Kosovo Prime Minister Hashim Thaci said on Friday about 100 countries were ready to recognize the province’s independence from Serbia, which political sources say could be declared on Feb 17.

“We have confirmation by around 100 countries that they are ready to recognize Kosovo’s independence immediately after we declare it. We will have a powerful and massive recognition,” Thaci told a news conference…

Latest reports in Kosovo media say parliament will meet on the weekend of Feb 16-17 with the announcement on the Sunday, which coincides with what political sources tell Reuters.

The United States and most of the 27-member European Union back self-determination for Kosovo and its 90-percent ethnic Albanian majority. But Russia, allied with Serbia against Kosovo’s secession, has blocked an independence resolution in the U.N. Security Council.

The situation is causing a political crisis within Serbia. The Southeast Europe Times explains:

Serbia’s nearly nine-month old government was brought to the brink of collapse Wednesday (February 6th), as the country’s nationalist prime minister blocked a new EU deal, supported by the pro-European parties in his coalition cabinet.

Prime Minister Vojislav Kostunica cancelled the government’s regular Thursday meeting, which was supposed to approve the proposed interim political agreement with Brussels before its signing later in the day.

Deputy Prime Minister Bozidar Djelic has been given the mandate to sign the much more comprehensive Stabilisation and Association Agreement (SAA) with the EU, but not the deal offered to Serbia ahead of pro-Western President Boris Tadic’s re-election on Sunday…

Although Tadic is also opposed to Kosovo’s independece, he believes that his country’s future lies in the EU and has expressed support for the interim pact on political dialogue, free trade, visa liberalisation and educational exchanges.

Besides the possible move by Kosovo’s parliament and the political turmoil in Serbia, there is also the increasingly confident stance of the EU, which is expected to authorize for Kosovo the EU’s largest-ever legal reform and police-assistance mission. This will essentially transfer on-the-ground international participation from the UN to the EU. According to the NY Times:

Peter Feith, a veteran Dutch diplomat, is due to become the “International Civilian Representative” and special EU representative, with a mandate until the end of February, 2009.

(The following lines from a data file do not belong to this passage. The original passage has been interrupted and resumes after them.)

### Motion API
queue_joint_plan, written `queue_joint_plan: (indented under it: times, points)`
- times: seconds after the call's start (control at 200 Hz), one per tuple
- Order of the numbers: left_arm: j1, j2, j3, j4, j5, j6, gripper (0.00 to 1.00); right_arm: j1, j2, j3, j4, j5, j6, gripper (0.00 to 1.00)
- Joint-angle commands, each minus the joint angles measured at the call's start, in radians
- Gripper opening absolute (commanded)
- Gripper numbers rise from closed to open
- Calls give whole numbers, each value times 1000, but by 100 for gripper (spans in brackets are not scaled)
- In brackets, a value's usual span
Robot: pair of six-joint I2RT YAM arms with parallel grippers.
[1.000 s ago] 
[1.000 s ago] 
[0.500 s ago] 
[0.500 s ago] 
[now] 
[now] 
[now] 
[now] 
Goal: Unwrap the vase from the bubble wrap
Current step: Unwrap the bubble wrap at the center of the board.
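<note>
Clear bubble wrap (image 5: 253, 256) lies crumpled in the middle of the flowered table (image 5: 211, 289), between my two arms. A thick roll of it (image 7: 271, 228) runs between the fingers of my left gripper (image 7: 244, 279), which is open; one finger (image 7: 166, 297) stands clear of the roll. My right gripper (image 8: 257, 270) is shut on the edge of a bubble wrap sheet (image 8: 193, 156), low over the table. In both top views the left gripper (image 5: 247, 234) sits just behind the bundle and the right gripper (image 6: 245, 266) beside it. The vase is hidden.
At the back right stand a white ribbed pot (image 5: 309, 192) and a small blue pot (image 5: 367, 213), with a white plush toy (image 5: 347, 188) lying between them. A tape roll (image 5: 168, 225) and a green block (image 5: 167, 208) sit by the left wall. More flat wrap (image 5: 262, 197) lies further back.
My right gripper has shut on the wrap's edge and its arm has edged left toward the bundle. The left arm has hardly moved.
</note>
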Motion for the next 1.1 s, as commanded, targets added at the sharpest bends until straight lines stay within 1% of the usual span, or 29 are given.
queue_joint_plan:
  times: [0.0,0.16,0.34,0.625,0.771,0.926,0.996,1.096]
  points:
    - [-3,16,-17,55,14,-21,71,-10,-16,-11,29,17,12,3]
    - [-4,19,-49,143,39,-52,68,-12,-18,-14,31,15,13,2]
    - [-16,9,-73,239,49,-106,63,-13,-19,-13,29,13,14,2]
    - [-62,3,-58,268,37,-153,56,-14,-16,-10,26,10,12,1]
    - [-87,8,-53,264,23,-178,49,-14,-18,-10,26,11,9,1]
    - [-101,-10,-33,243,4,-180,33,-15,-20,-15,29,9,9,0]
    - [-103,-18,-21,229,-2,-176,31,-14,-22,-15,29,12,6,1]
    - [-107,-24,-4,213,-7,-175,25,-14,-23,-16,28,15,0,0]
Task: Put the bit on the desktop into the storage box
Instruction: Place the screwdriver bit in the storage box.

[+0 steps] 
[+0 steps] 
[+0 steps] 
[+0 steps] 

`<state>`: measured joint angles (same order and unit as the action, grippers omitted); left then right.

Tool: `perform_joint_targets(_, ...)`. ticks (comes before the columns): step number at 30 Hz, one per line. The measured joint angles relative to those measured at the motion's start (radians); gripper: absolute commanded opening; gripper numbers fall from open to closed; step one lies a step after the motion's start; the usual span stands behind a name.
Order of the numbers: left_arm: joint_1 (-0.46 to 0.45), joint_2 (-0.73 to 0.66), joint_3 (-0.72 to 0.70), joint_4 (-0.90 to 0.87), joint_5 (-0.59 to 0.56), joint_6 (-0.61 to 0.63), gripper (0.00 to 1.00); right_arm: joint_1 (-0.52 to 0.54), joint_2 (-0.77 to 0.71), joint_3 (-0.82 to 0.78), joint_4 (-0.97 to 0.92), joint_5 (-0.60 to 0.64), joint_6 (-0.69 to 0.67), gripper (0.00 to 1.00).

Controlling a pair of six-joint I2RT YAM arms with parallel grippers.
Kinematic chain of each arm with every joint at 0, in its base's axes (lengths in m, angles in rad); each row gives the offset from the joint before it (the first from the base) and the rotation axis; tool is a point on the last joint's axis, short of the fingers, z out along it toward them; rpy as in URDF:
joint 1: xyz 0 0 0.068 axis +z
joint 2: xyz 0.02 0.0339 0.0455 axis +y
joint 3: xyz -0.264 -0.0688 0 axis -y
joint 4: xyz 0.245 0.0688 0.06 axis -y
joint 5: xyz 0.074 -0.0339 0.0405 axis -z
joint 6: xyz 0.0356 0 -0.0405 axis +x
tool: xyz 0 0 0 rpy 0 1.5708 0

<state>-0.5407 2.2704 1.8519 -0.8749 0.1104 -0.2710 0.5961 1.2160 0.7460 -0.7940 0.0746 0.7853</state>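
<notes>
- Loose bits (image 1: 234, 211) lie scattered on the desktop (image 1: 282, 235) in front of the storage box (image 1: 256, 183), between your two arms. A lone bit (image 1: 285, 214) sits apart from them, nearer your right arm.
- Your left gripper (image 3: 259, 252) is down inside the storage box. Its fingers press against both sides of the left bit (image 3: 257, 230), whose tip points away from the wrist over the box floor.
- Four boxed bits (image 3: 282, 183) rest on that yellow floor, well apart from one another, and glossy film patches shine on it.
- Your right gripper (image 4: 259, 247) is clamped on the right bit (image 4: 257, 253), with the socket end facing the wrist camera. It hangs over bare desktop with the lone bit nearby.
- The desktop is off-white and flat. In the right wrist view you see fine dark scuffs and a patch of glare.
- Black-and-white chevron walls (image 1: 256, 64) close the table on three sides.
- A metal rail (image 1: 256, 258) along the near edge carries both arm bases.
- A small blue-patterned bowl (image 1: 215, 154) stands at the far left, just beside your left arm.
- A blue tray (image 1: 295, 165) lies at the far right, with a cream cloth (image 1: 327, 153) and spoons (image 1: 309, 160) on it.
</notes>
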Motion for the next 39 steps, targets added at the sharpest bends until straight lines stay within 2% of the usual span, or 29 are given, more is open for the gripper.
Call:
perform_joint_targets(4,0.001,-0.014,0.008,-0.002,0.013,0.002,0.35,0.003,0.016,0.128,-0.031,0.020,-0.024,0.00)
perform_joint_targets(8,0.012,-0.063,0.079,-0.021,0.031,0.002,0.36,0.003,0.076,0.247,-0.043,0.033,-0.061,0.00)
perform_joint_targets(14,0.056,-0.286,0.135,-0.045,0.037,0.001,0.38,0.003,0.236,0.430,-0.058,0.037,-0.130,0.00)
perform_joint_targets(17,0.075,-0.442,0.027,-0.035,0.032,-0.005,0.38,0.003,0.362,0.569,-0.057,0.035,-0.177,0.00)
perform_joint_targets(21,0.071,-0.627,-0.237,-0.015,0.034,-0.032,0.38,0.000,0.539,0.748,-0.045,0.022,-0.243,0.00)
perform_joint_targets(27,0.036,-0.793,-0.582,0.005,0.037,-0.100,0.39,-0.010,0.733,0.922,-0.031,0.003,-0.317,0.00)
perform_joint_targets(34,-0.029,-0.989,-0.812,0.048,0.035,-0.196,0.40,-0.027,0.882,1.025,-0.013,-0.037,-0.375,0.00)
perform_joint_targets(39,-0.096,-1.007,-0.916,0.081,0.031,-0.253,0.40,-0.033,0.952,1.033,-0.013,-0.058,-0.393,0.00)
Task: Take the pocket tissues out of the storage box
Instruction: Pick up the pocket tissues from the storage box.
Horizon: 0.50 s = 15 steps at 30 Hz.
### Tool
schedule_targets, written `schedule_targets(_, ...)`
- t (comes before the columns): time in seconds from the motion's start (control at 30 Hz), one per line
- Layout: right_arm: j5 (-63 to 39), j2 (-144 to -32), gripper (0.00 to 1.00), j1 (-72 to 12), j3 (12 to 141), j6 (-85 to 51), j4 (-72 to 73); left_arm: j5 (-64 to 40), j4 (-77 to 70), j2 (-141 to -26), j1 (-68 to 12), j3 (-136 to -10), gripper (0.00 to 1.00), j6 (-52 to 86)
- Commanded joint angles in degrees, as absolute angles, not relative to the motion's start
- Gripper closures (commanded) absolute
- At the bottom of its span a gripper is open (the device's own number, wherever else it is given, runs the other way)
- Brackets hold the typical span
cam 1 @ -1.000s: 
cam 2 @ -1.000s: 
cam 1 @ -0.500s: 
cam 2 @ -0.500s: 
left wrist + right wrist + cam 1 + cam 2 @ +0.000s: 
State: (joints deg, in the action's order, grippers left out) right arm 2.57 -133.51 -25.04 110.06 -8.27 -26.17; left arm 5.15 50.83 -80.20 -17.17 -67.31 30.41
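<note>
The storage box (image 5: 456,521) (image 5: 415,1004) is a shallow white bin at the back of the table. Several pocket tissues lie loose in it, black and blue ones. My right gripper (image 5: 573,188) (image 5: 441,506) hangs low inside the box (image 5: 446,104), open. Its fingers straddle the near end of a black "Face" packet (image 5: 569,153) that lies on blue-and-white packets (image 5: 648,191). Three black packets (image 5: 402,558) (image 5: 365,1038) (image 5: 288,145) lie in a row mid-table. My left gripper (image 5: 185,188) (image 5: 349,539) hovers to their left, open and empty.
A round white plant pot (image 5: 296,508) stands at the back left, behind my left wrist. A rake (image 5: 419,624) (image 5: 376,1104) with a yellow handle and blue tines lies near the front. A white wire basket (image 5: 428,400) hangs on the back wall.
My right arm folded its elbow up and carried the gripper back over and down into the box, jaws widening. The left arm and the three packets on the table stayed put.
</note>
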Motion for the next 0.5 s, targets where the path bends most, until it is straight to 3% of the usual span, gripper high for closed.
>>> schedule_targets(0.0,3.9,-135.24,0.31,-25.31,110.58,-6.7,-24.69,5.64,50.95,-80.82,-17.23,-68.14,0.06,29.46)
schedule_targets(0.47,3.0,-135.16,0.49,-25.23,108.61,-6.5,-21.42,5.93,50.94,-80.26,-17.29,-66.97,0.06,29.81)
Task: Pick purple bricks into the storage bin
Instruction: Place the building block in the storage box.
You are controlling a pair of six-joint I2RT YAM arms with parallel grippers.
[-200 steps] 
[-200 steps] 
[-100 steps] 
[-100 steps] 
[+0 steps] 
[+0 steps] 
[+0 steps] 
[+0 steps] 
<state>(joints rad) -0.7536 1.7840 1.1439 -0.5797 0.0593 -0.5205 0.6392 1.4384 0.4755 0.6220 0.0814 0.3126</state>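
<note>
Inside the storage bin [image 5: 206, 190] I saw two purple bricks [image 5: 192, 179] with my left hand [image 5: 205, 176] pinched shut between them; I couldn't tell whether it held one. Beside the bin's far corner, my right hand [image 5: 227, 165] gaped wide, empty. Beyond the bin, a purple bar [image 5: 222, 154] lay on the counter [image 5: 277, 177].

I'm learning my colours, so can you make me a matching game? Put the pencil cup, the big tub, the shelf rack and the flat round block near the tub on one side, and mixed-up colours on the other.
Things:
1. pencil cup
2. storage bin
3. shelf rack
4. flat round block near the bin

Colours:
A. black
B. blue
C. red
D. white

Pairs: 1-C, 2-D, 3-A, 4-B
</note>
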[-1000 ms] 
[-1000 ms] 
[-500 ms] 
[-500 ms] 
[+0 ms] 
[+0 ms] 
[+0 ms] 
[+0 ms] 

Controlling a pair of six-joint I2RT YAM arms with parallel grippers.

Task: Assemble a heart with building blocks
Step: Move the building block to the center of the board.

French army general Yves de Kermabon has been tipped to head the police contingent, and British diplomat David Slynn, as Feith’s deputy, would run the mission’s least welcome outpost, in the Serb-dominated Mitrovica region of north Kosovo.

Serbia is not pleased by this. As quoted by the NY Times:

“There is no legal basis for the EU mission,” Serbia’s President Boris Tadic said this week. “Such a mission can only be approved by the United Nations Security Council.”

But, of course, that could not happen here as Russia would veto any such further UN program that could assist Kosovo’s bid for statehood. Without a clear Security Council statement either in favor of, or against, Kosovar sovereignty, then the member states fall back to their own independent assessments as to whether or not to recognize such a secession. Law can provide a framework for thinking through the issues (as in this case), but at the end of the day political will is crucial for whichever result is sought.

Kosovo seems to have lined up impressive political backing. But the wildcard is still Russia. If Kosovo declares independence and is supported by the EU, the U.S., and other states, will Russia uncertake countermoves in Abkhazia, Transnistria, or other separatist regions that it supports? Will the threatened ICJ case become a reality? Stay tuned…


2 Responses

  1. Chris,

    your points are well taken. I would, however, disagree that the wildcard for Kosovo’s independence is Russia. For good or for bad, the decision rests mostly with the US government. Such a reading follows also from a recent public disclosure (in Slovenian media) of diplomatic notes from the meeting between a senior Slovenian diplomats and officials of State Department. To be sure, Serbia lost Kosovo de facto already in the second half of 1990s.

  2. Jernej:

    I think we are in agreement that US support is crucial. I just meant that Russia views itself as a stakeholder and whether and how it may react to a Kosovar declaration is an open question of some importance. However, Russia’s stance probably will not be determinative in and of itself.